INSTRUCTIONS FOR THE TASK :: Word for word, print the entries that follow.

SUPPLIED MATERIAL ::
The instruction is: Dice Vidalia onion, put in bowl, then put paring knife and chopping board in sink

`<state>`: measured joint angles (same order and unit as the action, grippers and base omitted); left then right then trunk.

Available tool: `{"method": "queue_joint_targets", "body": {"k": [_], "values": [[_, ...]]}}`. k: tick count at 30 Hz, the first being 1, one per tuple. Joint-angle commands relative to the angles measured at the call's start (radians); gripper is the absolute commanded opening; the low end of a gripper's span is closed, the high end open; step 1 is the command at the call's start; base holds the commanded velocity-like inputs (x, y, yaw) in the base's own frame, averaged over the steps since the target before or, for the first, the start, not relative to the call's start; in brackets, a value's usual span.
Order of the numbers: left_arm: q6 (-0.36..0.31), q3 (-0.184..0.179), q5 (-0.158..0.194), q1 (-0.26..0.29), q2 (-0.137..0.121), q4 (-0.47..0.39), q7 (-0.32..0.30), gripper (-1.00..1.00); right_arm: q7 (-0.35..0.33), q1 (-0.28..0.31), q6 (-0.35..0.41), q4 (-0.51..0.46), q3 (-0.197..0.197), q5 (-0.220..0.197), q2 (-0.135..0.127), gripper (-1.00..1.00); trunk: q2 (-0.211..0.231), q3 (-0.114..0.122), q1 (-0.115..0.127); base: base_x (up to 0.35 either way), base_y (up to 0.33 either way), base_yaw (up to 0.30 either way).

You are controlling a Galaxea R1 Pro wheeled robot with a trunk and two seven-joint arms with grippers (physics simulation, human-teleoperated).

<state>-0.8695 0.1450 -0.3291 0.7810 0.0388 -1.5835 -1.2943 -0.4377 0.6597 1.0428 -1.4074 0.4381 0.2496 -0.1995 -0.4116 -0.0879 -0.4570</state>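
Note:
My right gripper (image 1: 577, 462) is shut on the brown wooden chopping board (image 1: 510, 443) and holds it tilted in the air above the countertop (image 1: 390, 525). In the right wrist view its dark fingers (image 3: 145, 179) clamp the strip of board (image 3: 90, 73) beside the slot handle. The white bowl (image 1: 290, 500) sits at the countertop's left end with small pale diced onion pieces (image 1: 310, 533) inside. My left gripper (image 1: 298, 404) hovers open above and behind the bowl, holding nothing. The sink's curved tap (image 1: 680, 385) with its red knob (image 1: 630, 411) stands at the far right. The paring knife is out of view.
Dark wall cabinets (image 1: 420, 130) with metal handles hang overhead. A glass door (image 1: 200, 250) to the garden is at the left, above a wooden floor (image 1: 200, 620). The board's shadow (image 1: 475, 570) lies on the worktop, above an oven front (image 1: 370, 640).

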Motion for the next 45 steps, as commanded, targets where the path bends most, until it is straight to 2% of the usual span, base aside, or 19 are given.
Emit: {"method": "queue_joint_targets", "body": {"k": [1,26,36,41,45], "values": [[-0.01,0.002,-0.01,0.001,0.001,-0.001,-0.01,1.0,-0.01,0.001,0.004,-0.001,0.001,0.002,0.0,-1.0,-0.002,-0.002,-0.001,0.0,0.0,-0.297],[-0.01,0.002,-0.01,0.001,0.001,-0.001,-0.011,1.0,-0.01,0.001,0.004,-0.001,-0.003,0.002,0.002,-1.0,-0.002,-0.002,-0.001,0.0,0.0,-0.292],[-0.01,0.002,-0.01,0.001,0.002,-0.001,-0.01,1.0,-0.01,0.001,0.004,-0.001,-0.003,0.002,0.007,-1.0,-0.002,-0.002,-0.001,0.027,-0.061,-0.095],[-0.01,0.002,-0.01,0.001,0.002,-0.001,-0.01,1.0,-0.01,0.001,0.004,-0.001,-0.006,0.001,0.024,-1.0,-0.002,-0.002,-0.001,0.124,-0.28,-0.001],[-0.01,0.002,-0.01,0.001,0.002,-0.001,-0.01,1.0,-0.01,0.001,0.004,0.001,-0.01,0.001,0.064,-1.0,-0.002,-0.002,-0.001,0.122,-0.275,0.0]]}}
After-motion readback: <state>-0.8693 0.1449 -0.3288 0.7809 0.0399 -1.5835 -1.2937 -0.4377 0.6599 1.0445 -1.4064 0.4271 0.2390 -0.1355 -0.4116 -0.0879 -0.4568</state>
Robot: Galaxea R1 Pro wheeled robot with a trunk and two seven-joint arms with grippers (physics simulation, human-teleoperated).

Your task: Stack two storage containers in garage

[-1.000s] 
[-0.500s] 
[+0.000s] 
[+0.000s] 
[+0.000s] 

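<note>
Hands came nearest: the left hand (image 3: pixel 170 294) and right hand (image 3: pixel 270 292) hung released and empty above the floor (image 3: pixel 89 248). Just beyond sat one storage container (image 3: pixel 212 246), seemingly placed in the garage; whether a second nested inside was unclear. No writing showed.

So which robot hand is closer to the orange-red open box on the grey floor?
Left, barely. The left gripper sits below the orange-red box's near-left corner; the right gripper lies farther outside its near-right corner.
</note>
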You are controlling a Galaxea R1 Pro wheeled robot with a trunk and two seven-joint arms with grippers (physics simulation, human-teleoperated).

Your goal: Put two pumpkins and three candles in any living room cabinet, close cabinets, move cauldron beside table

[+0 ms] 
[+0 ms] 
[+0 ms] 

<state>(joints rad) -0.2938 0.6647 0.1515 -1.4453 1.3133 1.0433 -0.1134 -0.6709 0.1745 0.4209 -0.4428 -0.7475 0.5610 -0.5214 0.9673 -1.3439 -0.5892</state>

RESPONSE ::
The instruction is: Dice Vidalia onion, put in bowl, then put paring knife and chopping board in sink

`<state>`: measured joint angles (same order and unit as the action, grippers and base omitted); left then right then trunk.

Available tool: `{"method": "queue_joint_targets", "body": {"k": [_], "values": [[_, ...]]}}`. k: tick count at 30 Hz, the first being 1, one per tuple. Joint-angle commands relative to the angles measured at the call's start (radians); gripper is the absolute commanded opening; the low end of a gripper's span is closed, the high end open; step 1 is the command at the call's start; base holds the commanded velocity-like inputs (x, y, yaw) in the base's own frame, averaged over the steps since the target before or, for the first, the start, not relative to the call's start; in brackets, a value's usual span.
Order of the numbers: left_arm: q6 (-0.36..0.31), q3 (-0.184..0.179), q5 (-0.158..0.194), q1 (-0.26..0.29), q2 (-0.137..0.121), q4 (-0.47..0.39), q7 (-0.32..0.30), gripper (-1.00..1.00); right_arm: q7 (-0.35..0.33), q1 (-0.28..0.31), q6 (-0.35..0.41), q4 (-0.51..0.46), q3 (-0.197..0.197), q5 (-0.220..0.197), q2 (-0.135..0.127), gripper (-1.00..1.00); trunk: q2 (-0.211..0.231), q3 (-0.114..0.122), q1 (-0.115..0.127); base: base_x (up to 0.35 either way), base_y (up to 0.33 either way), base_yaw (up to 0.30 either way).

You are controlling a Galaxea R1 Pro wheeled robot with a trunk and two seven-joint arms with grippers (physics simulation, human-teleoperated).

<state>-0.8695 0.1450 -0.3291 0.7810 0.0388 -1.5835 -1.2943 -0.4377 0.6597 1.0428 -1.4074 0.4381 0.2496 -0.1995 -0.4116 -0.0879 -0.4570</state>
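Note:
My right gripper (image 1: 577, 462) is shut on the brown wooden chopping board (image 1: 510, 443) and holds it tilted in the air above the countertop (image 1: 390, 525). In the right wrist view its dark fingers (image 3: 145, 179) clamp the strip of board (image 3: 90, 73) beside the slot handle. The white bowl (image 1: 290, 500) sits at the countertop's left end with small pale diced onion pieces (image 1: 310, 533) inside. My left gripper (image 1: 298, 404) hovers open above and behind the bowl, holding nothing. The sink's curved tap (image 1: 680, 385) with its red knob (image 1: 630, 411) stands at the far right. The paring knife is out of view.
Dark wall cabinets (image 1: 420, 130) with metal handles hang overhead. A glass door (image 1: 200, 250) to the garden is at the left, above a wooden floor (image 1: 200, 620). The board's shadow (image 1: 475, 570) lies on the worktop, above an oven front (image 1: 370, 640).
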
Motion for the next 45 steps, as commanded, targets where the path bends most, until it is straight to 2% of the usual span, base aside, or 19 are given.
Emit: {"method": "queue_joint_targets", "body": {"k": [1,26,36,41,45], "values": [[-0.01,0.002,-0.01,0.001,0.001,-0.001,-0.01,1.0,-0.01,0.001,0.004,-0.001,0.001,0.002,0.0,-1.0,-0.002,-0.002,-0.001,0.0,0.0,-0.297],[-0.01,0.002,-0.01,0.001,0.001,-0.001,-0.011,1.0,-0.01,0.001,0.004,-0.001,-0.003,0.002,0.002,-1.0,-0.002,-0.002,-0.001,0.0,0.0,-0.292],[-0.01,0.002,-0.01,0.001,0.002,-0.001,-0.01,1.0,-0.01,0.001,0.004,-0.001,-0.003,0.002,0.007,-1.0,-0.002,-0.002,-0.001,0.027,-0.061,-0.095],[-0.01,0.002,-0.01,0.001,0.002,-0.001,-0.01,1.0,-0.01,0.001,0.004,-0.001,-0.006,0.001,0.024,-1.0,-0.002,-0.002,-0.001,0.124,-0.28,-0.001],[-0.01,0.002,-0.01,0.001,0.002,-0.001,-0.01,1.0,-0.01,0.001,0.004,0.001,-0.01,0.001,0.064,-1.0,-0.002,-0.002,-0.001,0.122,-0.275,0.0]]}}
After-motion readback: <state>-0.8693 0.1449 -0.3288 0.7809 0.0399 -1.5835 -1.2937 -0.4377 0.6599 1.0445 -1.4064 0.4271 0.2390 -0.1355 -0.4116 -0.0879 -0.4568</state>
Robot: Galaxea R1 Pro wheeled robot with a trunk and two seven-joint arms with grippers (physics simulation, human-teleoperated).

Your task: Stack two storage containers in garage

[-1.000s] 
[-0.500s] 
[+0.000s] 
[+0.000s] 
[+0.000s] 

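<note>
Hands came nearest: the left hand (image 3: pixel 170 294) and right hand (image 3: pixel 270 292) hung released and empty above the floor (image 3: pixel 89 248). Just beyond sat one storage container (image 3: pixel 212 246), seemingly placed in the garage; whether a second nested inside was unclear. No writing showed.

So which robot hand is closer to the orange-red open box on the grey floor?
Left, barely. The left gripper sits below the orange-red box's near-left corner; the right gripper lies farther outside its near-right corner.
</note>
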You are controlling a Galaxea R1 Pro wheeled robot with a trunk and two seven-joint arms with grippers (physics simulation, human-teleoperated).

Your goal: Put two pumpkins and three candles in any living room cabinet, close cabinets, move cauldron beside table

[+0 ms] 
[+0 ms] 
[+0 ms] 

<state>(joints rad) -0.2938 0.6647 0.1515 -1.4453 1.3133 1.0433 -0.1134 -0.6709 0.1745 0.4209 -0.4428 -0.7475 0.5610 -0.5214 0.9673 -1.3439 -0.5892</state>

The response to this exercise has been given in full.